For this assignment, you will need the ggplot2 package. Make sure you load this. You should have installed it for R Assignment 1 and 2.
#install.packages("ggplot2")
library(ggplot2)
P1: Dealing with the dataset called “women”: a. Find the correlation between women’s height measured in inches and weight measured in pounds (2 points) b. Find the correlation between women’s height measured in centimeters (i.e., multiply their data, which is in inches, by 2.5) and weight measured in pounds (2 points) c. Find the correlation between women’s weight measured in pounds and women’s height measured in inches (2 points) d. Discuss the differences between the correlation coefficients in part a and part b and part c (4 points)
###### part a ######
data(women)
correlation_height_in_weight <- cor(women$height, women$weight)

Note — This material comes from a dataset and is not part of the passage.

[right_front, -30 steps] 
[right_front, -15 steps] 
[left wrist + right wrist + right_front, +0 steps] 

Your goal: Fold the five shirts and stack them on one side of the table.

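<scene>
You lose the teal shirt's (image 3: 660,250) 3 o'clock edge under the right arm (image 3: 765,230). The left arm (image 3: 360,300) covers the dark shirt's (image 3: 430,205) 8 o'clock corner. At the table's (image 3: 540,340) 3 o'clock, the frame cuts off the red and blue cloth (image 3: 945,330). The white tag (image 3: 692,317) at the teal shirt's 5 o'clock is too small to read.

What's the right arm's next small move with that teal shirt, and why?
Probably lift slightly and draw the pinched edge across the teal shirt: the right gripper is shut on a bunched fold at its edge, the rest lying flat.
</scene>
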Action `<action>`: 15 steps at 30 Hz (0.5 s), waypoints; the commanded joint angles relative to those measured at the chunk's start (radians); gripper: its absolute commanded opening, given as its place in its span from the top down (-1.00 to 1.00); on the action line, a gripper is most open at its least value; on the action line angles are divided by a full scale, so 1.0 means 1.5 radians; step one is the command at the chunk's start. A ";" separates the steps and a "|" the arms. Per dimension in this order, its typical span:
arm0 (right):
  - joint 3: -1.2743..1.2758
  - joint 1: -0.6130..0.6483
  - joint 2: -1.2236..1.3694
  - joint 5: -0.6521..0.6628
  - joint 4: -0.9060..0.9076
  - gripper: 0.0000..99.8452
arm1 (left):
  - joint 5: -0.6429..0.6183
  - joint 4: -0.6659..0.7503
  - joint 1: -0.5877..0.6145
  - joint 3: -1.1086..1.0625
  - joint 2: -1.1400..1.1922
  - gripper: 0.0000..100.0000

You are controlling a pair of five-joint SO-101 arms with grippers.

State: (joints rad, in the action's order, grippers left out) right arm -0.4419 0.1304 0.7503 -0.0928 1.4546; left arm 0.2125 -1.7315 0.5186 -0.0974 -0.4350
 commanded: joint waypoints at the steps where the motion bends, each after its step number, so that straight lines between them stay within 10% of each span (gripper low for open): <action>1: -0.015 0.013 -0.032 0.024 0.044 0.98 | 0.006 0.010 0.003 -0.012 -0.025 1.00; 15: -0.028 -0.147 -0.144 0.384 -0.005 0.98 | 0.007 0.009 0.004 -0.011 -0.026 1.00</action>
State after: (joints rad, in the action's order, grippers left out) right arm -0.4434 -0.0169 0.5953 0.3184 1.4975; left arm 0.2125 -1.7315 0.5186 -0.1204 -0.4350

print(paste("Correlation between height in inches and weight:", correlation_height_in_weight))
## [1] "Correlation between height in inches and weight: 0.995494767784216"
###### part b ######
height_cm <- women$height * 2.54
correlation_height_cm_weight <- cor(height_cm, women$weight)
print(paste("Correlation between height in centimeters and weight:", correlation_height_cm_weight))
## [1] "Correlation between height in centimeters and weight: 0.995494767784216"
###### part c ######
correlation_weight_height_in <- cor(women$weight, women$height)
print(paste("Correlation between weight in pounds and height in inches:", correlation_weight_height_in))
## [1] "Correlation between weight in pounds and height in inches: 0.995494767784216"
###### part d ######
print("The correlation between parts a, b, c should be the same as changing the way its measure from inches to centimeters and punds to pounds does not alter the relationship between height and weight just the values")
## [1] "The correlation between parts a, b, c should be the same as changing the way its measure from inches to centimeters and punds to pounds does not alter the relationship between height and weight just the values"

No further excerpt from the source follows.